Wherever the word "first" appears in a line of the data, that line should be copied.

◆ Information provided
--------------------------------------------------

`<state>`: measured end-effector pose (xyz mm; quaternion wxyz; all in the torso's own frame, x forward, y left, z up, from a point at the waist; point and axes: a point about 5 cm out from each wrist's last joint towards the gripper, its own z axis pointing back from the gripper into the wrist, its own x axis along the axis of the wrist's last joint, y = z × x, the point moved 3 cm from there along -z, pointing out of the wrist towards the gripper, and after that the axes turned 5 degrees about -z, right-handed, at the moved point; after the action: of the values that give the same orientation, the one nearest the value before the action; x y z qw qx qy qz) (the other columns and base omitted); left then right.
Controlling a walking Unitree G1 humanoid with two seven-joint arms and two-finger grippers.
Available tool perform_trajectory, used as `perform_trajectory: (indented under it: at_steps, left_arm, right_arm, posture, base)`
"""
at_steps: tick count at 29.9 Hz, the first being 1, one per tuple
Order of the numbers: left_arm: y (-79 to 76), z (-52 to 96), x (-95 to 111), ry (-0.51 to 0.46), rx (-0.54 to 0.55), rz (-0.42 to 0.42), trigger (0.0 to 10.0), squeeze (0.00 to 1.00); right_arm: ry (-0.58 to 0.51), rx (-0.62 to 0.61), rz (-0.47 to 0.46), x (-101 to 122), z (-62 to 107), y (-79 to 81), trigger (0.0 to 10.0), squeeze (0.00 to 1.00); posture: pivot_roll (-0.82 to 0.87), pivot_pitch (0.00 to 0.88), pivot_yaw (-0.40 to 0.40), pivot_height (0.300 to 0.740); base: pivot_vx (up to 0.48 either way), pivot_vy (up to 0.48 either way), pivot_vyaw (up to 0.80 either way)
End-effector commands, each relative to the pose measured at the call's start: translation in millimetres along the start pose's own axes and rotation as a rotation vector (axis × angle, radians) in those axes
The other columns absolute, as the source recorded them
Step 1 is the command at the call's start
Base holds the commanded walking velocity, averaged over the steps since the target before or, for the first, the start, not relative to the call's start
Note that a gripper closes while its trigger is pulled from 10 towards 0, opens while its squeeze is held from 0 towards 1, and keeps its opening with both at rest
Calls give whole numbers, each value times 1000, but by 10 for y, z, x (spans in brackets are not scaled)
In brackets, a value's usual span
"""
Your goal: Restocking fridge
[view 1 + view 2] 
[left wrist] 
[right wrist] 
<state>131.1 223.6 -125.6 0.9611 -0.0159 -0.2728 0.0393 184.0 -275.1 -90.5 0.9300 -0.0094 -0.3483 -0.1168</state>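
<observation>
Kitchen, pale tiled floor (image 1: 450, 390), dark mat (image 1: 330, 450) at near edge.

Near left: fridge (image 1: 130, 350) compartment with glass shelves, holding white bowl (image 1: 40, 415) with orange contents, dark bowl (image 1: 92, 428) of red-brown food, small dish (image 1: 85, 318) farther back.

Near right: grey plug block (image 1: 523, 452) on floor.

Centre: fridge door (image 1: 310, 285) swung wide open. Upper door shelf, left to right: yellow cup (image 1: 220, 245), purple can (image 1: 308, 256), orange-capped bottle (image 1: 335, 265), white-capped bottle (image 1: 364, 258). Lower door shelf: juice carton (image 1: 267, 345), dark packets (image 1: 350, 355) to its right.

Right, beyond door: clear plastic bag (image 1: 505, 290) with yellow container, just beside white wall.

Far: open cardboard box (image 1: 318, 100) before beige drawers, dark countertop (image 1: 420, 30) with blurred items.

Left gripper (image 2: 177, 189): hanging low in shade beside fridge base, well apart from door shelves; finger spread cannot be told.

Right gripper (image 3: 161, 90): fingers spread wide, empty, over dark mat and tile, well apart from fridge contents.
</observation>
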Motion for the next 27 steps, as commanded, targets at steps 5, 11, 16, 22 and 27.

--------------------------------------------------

◆ Expected answer
at_steps: tick count at 29.9 Hz, the first being 1, one per tuple
Base holds the commanded walking velocity, averaged over the steps since the target before or, for the first, the start, not relative to the call's start

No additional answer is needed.